• TASK DIRECTIONS: Find the line containing "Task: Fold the". Retype it and every line after it through the end of the entries, exactly as written, with nothing added.

• PROVIDED RECORDS:
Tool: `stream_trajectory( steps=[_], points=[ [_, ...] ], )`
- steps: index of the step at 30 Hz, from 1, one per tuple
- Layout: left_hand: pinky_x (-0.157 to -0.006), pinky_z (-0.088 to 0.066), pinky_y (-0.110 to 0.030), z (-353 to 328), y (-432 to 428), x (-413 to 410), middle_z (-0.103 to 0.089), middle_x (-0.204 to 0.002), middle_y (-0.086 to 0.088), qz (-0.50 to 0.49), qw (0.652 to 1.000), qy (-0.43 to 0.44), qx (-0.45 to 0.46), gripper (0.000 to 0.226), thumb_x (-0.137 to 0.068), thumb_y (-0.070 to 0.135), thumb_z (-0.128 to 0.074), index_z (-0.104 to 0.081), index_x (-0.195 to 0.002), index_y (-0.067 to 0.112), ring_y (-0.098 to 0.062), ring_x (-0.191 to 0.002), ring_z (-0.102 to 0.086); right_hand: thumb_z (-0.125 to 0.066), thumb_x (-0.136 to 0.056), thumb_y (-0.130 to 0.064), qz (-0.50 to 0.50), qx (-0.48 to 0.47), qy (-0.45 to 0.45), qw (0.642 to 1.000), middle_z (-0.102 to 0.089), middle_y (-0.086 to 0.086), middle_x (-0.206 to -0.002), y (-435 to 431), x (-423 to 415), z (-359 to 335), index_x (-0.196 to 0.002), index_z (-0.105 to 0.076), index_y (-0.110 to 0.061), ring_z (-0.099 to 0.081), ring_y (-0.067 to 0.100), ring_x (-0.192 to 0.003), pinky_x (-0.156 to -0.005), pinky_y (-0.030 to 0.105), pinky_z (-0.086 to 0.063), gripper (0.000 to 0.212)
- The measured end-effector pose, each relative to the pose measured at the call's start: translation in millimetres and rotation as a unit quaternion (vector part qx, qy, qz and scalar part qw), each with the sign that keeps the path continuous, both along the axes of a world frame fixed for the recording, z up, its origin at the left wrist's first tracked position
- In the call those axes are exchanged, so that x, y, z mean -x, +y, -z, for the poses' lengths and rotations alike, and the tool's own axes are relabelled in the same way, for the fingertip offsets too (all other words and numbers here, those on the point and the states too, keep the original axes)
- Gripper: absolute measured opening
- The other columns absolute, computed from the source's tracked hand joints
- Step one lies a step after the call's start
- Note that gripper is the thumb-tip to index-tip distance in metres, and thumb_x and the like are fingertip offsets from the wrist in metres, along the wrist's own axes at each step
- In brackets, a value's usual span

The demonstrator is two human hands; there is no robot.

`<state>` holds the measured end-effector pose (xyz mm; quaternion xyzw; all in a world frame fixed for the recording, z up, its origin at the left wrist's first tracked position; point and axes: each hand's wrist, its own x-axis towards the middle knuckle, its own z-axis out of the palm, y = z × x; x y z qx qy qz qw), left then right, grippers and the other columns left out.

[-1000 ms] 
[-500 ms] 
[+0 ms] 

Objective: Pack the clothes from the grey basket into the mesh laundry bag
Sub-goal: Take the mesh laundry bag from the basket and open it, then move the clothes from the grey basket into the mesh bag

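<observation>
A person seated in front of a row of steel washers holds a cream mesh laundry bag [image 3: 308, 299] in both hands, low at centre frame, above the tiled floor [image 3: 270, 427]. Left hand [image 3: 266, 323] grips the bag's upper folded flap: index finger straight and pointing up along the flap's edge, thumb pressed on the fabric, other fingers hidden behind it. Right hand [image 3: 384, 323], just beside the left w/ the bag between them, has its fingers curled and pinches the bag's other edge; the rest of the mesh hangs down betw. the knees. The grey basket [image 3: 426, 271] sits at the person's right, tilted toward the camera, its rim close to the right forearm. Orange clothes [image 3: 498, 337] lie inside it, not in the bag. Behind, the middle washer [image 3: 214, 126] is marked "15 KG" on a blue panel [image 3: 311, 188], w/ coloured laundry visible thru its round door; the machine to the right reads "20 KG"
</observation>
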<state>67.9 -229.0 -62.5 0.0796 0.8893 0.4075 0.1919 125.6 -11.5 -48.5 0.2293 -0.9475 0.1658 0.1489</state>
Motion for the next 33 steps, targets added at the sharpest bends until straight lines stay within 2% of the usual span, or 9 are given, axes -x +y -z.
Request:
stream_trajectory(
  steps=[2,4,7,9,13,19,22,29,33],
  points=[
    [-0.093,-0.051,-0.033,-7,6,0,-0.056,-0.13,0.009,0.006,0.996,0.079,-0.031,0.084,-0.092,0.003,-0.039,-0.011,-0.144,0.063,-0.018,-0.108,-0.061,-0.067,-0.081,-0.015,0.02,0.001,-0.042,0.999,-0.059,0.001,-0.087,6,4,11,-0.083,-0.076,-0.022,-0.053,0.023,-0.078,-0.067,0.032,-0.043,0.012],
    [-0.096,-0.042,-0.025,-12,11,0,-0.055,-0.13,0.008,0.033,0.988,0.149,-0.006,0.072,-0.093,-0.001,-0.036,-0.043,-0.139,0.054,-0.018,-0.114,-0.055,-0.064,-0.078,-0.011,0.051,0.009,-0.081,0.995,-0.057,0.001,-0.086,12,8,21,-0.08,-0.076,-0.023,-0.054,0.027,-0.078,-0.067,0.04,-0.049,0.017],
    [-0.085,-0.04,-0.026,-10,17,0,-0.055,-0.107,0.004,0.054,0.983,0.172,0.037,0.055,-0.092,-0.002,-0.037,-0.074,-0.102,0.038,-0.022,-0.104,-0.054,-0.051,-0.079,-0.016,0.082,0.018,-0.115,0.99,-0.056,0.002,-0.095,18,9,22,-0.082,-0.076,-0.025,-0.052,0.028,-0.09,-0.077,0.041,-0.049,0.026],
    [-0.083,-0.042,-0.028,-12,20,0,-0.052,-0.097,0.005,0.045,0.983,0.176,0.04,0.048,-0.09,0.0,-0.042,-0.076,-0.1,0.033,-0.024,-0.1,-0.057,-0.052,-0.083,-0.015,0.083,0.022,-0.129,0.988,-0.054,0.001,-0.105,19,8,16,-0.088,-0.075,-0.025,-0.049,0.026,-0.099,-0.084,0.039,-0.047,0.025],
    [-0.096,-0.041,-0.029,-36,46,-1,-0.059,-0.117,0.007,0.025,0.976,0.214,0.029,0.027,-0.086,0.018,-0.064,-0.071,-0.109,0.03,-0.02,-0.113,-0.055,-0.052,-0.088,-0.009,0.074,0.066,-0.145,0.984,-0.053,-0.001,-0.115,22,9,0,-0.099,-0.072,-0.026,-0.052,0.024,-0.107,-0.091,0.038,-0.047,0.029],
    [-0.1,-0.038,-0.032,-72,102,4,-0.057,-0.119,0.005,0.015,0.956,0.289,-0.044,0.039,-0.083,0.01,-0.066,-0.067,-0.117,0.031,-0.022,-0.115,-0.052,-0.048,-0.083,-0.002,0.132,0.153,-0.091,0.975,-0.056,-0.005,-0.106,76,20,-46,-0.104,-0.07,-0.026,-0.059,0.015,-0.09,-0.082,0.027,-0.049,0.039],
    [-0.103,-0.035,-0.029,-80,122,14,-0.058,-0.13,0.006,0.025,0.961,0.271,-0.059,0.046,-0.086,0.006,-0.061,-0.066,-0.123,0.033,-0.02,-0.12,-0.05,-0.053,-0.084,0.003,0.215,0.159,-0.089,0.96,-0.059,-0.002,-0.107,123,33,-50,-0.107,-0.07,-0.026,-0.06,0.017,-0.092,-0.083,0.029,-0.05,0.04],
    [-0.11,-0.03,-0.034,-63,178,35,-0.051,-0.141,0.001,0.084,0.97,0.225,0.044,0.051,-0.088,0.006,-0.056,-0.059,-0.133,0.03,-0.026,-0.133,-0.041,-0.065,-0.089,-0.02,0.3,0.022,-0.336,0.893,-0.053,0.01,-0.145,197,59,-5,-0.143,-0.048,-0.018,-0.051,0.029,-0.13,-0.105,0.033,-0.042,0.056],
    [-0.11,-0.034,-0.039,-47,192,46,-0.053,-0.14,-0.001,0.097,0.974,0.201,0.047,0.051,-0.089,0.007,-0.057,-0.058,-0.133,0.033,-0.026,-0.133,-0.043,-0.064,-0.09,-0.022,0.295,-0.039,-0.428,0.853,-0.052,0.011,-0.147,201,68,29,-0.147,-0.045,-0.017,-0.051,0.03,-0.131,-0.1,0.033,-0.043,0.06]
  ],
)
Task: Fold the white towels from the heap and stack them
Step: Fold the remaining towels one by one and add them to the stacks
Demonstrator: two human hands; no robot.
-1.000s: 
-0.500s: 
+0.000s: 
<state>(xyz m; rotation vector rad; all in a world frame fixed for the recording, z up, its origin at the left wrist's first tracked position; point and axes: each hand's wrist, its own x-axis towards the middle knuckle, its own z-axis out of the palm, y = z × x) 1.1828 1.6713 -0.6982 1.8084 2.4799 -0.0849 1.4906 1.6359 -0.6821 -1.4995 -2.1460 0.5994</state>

• ANSWER FOR THE TASK:
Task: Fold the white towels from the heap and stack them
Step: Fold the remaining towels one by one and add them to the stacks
Demonstrator: two human hands; no robot.
-1.000s: 
-0.500s: 
+0.000s: 
<state>(xyz m; rotation vector rad; all in a world frame fixed for the recording, z up, its origin at the left wrist's first tracked position; point and axes: each hand's wrist, its own x-axis towards the middle knuckle, its own z-axis out of the palm, y = z × x) 1.1828 1.6713 -0.6982 1.8084 2.4799 -0.0849 1.4906 1.6359 -0.6821 -1.4995 -2.1460 0.5994</state>

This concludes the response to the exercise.